#### [WHAT IS REQUIRED]
An exact, complete copy of the entries is what is needed.

Dataset excerpts
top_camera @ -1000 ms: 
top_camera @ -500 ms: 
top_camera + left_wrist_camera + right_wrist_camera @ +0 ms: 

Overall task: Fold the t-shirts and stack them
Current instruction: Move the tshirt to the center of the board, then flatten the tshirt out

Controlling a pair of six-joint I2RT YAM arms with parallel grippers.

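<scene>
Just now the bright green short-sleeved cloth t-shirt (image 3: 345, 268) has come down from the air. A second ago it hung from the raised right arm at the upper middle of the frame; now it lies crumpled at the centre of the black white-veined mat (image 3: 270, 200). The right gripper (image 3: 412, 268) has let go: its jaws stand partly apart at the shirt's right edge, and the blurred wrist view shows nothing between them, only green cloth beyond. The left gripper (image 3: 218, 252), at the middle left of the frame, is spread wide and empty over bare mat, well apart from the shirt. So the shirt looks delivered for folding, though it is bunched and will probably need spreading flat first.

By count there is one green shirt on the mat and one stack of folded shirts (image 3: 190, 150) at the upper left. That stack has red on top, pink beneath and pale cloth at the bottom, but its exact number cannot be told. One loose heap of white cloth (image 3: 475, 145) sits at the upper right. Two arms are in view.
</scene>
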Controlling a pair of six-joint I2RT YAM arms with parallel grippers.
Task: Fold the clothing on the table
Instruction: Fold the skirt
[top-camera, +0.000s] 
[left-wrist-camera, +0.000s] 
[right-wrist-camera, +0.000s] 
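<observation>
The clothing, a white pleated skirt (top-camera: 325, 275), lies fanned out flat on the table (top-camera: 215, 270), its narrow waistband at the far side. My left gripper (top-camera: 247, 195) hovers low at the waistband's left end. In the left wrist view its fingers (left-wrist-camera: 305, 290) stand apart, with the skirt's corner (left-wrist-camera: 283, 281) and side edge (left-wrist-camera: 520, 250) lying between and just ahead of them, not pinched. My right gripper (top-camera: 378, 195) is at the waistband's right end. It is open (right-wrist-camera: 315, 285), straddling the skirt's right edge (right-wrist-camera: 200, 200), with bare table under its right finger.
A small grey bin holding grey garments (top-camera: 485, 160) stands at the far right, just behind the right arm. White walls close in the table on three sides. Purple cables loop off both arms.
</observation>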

#### [FINAL ANSWER]
top_camera @ -1000 ms: 
top_camera @ -500 ms: 
top_camera + left_wrist_camera + right_wrist_camera @ +0 ms: 

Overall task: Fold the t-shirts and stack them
Current instruction: Move the tshirt to the center of the board, then flatten the tshirt out

Controlling a pair of six-joint I2RT YAM arms with parallel grippers.

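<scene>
Just now the bright green short-sleeved cloth t-shirt (image 3: 345, 268) has come down from the air. A second ago it hung from the raised right arm at the upper middle of the frame; now it lies crumpled at the centre of the black white-veined mat (image 3: 270, 200). The right gripper (image 3: 412, 268) has let go: its jaws stand partly apart at the shirt's right edge, and the blurred wrist view shows nothing between them, only green cloth beyond. The left gripper (image 3: 218, 252), at the middle left of the frame, is spread wide and empty over bare mat, well apart from the shirt. So the shirt looks delivered for folding, though it is bunched and will probably need spreading flat first.

By count there is one green shirt on the mat and one stack of folded shirts (image 3: 190, 150) at the upper left. That stack has red on top, pink beneath and pale cloth at the bottom, but its exact number cannot be told. One loose heap of white cloth (image 3: 475, 145) sits at the upper right. Two arms are in view.
</scene>
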Controlling a pair of six-joint I2RT YAM arms with parallel grippers.
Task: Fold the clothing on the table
Instruction: Fold the skirt
[top-camera, +0.000s] 
[left-wrist-camera, +0.000s] 
[right-wrist-camera, +0.000s] 
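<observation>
The clothing, a white pleated skirt (top-camera: 325, 275), lies fanned out flat on the table (top-camera: 215, 270), its narrow waistband at the far side. My left gripper (top-camera: 247, 195) hovers low at the waistband's left end. In the left wrist view its fingers (left-wrist-camera: 305, 290) stand apart, with the skirt's corner (left-wrist-camera: 283, 281) and side edge (left-wrist-camera: 520, 250) lying between and just ahead of them, not pinched. My right gripper (top-camera: 378, 195) is at the waistband's right end. It is open (right-wrist-camera: 315, 285), straddling the skirt's right edge (right-wrist-camera: 200, 200), with bare table under its right finger.
A small grey bin holding grey garments (top-camera: 485, 160) stands at the far right, just behind the right arm. White walls close in the table on three sides. Purple cables loop off both arms.
</observation>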

This output is complete, so the exercise is closed.